MATERIAL PROVIDED —
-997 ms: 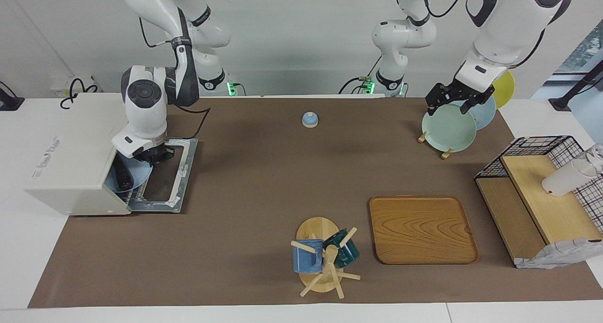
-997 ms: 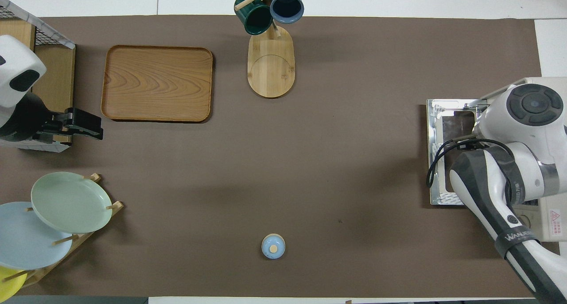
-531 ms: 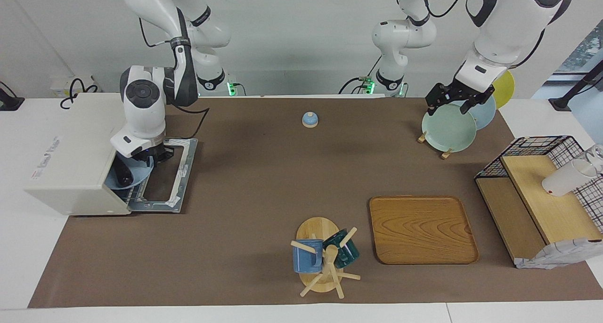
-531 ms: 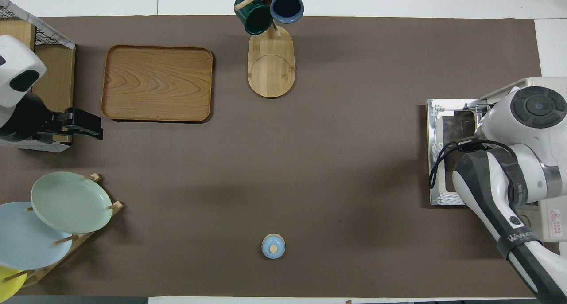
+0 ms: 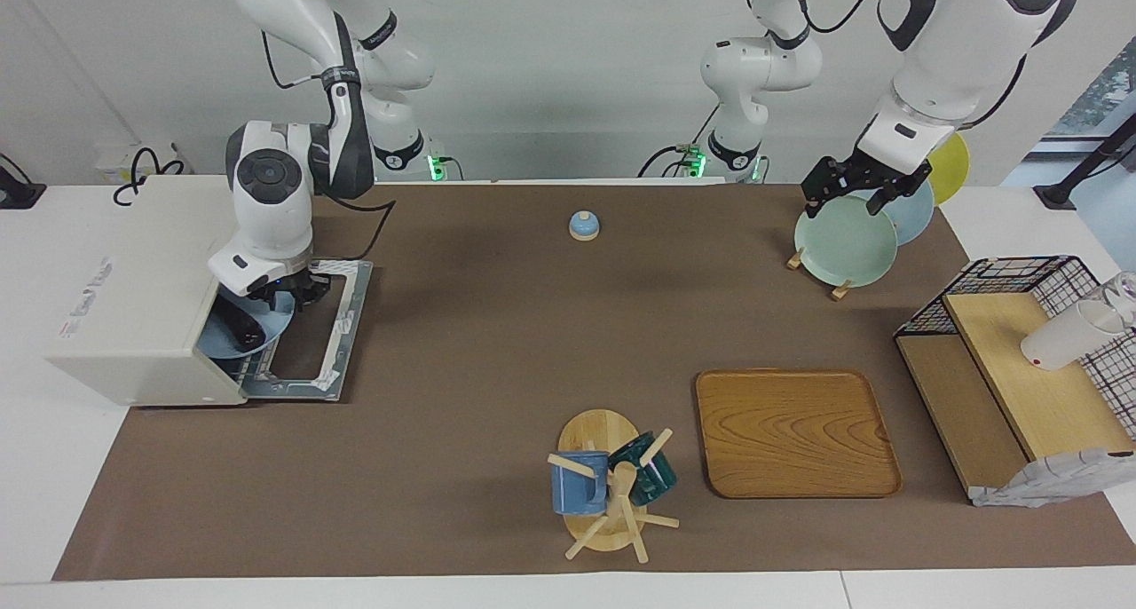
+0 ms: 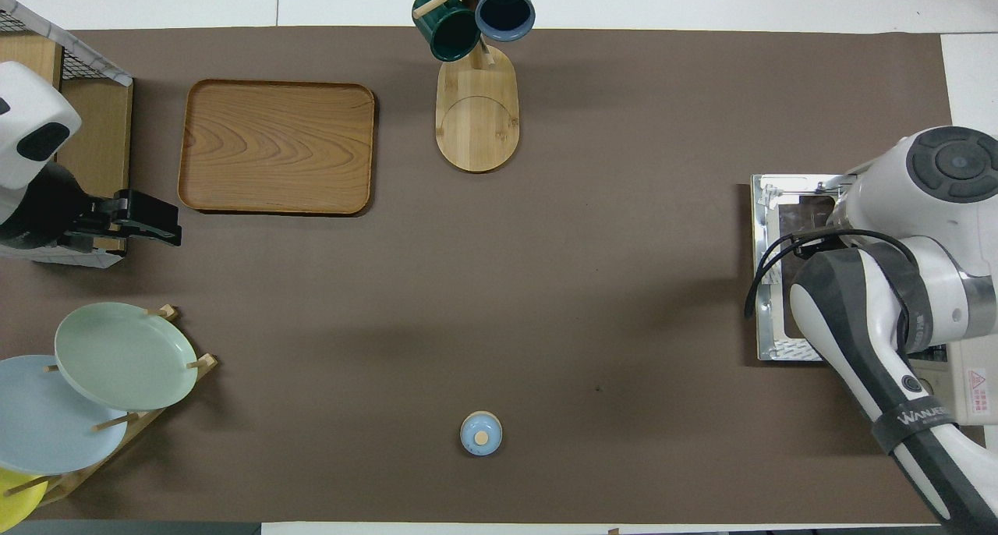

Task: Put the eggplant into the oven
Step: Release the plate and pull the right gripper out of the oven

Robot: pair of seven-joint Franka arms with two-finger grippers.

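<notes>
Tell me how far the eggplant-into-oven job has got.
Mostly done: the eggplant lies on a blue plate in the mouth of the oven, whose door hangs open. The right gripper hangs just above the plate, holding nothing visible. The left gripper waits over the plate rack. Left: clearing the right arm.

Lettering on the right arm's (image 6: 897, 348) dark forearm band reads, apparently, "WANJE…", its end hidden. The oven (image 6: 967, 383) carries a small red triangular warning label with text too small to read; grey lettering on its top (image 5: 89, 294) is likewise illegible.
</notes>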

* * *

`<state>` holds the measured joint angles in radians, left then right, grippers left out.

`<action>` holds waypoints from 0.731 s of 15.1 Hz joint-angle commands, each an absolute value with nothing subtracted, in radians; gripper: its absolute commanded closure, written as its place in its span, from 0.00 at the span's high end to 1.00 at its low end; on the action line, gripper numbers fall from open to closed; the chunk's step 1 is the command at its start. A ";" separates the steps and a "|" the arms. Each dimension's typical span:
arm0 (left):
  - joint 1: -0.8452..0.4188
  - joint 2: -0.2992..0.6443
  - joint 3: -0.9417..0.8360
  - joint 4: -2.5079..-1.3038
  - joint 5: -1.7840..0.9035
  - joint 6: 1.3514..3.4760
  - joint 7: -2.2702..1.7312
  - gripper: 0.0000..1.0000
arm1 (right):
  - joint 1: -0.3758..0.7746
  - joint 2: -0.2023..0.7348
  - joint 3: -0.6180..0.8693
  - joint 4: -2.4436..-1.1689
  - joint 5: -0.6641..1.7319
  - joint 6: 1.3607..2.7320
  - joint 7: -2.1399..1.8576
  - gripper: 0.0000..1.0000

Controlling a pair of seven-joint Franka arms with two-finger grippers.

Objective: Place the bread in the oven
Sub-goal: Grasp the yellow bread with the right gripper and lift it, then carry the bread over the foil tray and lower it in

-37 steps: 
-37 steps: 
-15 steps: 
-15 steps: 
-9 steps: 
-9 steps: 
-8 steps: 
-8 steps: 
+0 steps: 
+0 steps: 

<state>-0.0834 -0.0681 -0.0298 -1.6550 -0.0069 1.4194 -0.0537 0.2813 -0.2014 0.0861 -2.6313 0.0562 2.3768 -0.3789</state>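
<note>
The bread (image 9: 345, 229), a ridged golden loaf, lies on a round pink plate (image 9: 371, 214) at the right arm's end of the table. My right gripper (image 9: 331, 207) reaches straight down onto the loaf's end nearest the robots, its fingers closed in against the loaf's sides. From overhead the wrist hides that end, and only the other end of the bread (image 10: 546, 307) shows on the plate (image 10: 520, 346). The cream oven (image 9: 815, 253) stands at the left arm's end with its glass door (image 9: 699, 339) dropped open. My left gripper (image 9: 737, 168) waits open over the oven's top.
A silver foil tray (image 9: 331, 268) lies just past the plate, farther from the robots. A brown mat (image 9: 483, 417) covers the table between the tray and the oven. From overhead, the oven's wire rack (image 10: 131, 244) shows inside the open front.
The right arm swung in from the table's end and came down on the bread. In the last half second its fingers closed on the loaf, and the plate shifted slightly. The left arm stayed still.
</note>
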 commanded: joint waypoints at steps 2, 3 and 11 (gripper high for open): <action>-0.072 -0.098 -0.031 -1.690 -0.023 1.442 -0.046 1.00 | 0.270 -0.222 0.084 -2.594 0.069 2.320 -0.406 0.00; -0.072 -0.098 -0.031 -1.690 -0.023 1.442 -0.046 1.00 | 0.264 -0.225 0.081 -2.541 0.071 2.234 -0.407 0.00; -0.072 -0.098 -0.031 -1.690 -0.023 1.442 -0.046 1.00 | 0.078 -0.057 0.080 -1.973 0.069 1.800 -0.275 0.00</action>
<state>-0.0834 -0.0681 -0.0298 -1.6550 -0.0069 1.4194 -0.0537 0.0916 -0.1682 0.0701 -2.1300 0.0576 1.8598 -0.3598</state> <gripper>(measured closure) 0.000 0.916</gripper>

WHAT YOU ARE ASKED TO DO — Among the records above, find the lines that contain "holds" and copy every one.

WRITTEN SOLUTION —
`<state>` holds the measured joint angles in radians, left then right, grippers left out.
`<action>` holds waypoints from 0.731 s of 15.1 Hz joint-angle commands, each an absolute value with nothing subtracted, in radians; gripper: its absolute commanded closure, written as its place in its span, from 0.00 at the span's high end to 1.00 at its low end; on the action line, gripper numbers fall from open to closed; the chunk's step 1 is the command at its start. A ";" separates the steps and a "|" the arms. Each dimension's typical span:

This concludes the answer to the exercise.